• _Exercise goal_
Please return exactly the lines from the one containing "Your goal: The" through the end of the records, including both.

**** Information given

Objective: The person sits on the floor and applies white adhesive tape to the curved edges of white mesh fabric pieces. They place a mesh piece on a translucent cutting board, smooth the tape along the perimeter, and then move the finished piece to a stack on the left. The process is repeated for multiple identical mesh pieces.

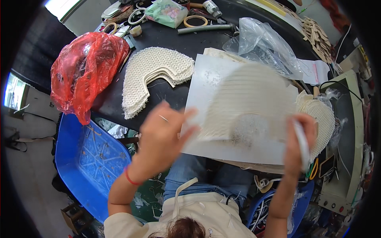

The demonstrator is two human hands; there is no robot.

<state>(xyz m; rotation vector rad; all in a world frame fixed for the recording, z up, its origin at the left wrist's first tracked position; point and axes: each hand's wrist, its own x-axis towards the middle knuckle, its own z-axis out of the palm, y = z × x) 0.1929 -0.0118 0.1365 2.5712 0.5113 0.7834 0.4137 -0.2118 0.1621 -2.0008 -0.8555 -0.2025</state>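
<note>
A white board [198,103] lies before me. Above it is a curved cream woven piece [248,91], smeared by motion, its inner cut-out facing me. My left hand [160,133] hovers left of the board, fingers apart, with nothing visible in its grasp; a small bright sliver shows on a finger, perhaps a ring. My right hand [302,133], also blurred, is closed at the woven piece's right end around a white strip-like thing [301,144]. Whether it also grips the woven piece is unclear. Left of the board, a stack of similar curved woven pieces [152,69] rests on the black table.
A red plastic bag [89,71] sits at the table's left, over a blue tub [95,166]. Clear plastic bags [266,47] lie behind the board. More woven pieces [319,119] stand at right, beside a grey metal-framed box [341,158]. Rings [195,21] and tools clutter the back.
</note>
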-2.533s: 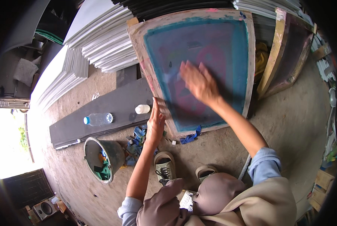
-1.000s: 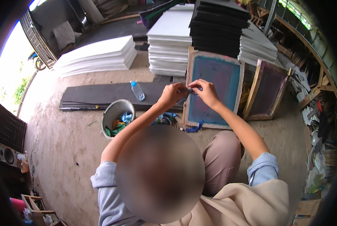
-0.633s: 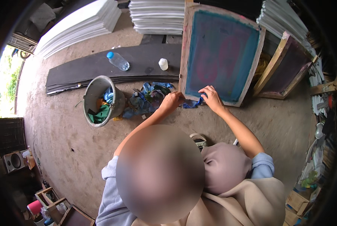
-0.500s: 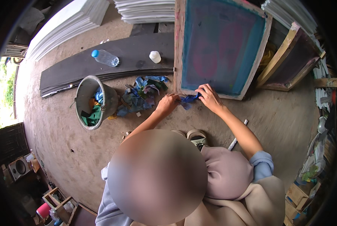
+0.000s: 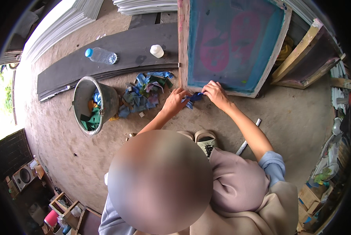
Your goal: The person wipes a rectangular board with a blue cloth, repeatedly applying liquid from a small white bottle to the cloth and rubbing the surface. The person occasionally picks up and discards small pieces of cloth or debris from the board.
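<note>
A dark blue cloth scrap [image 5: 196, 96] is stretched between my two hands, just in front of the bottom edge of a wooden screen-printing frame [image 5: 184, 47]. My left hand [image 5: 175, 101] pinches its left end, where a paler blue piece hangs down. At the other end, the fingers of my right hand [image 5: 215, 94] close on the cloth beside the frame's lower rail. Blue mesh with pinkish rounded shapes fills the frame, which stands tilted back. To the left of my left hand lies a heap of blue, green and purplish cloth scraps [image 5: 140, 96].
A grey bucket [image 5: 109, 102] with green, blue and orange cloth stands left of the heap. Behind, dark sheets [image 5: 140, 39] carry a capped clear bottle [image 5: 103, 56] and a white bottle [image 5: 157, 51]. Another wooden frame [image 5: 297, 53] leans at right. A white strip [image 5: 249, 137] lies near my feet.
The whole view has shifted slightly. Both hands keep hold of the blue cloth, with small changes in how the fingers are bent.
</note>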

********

• _Exercise response_
Your goal: The person wipes a rectangular board with a blue cloth, repeatedly applying liquid from a small white bottle to the cloth and rubbing the surface. The person occasionally picks up and discards small pieces of cloth or debris from the board.
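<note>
A dark blue cloth scrap [image 5: 196, 96] is stretched between my two hands, just in front of the bottom edge of a wooden screen-printing frame [image 5: 184, 47]. My left hand [image 5: 175, 101] pinches its left end, where a paler blue piece hangs down. At the other end, the fingers of my right hand [image 5: 215, 94] close on the cloth beside the frame's lower rail. Blue mesh with pinkish rounded shapes fills the frame, which stands tilted back. To the left of my left hand lies a heap of blue, green and purplish cloth scraps [image 5: 140, 96].
A grey bucket [image 5: 109, 102] with green, blue and orange cloth stands left of the heap. Behind, dark sheets [image 5: 140, 39] carry a capped clear bottle [image 5: 103, 56] and a white bottle [image 5: 157, 51]. Another wooden frame [image 5: 297, 53] leans at right. A white strip [image 5: 249, 137] lies near my feet.
The whole view has shifted slightly. Both hands keep hold of the blue cloth, with small changes in how the fingers are bent.
</note>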

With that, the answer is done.